## What you have to do
Going through the lines below, tally those that include "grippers", and give only the number.
--- Extracted data Enclosed Below ---
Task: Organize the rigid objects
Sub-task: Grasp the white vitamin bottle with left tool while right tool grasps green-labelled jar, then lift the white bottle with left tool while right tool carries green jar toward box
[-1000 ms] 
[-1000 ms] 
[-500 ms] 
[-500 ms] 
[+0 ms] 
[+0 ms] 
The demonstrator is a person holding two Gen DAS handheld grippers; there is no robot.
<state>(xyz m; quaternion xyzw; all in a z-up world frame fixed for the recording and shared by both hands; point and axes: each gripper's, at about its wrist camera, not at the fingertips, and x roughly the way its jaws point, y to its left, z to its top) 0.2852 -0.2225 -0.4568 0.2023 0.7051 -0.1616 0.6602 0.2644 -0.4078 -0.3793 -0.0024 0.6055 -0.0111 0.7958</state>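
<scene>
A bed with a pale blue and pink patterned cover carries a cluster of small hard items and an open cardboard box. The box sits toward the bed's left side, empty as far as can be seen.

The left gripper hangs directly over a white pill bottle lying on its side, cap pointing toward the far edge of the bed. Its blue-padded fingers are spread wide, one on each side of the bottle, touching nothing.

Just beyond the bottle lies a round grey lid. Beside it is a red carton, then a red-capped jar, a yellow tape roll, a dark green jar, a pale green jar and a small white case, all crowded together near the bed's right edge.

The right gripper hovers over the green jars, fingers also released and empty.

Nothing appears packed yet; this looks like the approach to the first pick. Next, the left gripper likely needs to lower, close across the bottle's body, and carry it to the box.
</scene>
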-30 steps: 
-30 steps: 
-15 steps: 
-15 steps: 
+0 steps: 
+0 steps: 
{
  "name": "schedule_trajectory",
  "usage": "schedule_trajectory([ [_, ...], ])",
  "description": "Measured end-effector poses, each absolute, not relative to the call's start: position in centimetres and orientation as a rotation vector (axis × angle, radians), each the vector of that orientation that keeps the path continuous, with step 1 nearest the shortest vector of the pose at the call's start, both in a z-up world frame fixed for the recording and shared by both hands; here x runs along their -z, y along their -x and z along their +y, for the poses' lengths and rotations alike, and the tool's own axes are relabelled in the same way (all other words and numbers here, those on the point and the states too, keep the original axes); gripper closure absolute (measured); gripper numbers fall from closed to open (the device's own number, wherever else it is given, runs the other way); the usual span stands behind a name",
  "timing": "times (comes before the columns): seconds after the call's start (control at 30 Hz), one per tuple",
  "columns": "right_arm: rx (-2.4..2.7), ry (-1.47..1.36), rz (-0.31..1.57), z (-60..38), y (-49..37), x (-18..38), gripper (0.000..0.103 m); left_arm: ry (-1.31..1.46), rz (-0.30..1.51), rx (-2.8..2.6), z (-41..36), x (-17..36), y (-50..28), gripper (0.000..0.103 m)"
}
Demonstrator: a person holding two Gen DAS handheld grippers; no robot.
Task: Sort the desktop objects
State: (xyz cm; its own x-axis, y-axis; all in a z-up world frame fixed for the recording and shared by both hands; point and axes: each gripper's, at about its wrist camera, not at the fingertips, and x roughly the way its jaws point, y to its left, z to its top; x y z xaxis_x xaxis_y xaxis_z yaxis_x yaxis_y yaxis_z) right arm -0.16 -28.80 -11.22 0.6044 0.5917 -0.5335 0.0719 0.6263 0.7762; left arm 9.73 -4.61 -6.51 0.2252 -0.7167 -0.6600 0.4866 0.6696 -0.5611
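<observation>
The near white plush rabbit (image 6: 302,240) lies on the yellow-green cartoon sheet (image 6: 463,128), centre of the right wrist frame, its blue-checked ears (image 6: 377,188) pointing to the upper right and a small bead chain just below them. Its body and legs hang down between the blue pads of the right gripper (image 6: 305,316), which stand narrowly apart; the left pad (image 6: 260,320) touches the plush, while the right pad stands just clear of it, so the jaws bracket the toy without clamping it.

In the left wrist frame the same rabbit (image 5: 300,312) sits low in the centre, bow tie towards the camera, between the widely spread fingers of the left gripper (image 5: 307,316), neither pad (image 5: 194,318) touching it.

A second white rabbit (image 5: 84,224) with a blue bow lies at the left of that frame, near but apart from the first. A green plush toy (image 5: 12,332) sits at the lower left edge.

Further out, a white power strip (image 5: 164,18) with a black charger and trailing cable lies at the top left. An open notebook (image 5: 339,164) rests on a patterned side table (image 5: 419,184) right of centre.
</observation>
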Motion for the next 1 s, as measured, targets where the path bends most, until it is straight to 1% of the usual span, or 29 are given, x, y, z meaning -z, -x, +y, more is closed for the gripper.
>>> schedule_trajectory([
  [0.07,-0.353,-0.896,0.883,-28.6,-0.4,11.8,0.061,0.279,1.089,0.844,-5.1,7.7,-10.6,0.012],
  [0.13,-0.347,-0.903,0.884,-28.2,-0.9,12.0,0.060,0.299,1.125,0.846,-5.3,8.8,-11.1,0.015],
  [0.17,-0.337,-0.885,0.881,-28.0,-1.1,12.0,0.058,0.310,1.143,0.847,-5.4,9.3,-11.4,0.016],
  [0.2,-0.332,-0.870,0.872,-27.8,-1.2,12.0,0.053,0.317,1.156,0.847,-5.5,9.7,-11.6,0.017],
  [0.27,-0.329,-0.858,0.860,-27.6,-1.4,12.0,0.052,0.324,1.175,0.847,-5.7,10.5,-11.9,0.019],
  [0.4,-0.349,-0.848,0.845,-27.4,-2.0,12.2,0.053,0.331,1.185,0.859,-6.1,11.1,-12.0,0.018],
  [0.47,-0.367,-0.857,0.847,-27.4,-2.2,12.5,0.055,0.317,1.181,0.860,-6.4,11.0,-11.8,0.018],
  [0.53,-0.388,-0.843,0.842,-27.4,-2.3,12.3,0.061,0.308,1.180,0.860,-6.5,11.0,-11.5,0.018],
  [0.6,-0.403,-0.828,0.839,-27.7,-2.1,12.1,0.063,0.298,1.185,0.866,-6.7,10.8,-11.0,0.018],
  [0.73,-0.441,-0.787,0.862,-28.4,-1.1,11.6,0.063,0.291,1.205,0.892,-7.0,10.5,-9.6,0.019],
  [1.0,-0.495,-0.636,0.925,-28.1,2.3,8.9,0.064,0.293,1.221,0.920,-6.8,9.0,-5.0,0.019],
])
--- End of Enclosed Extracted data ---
## Written answer
2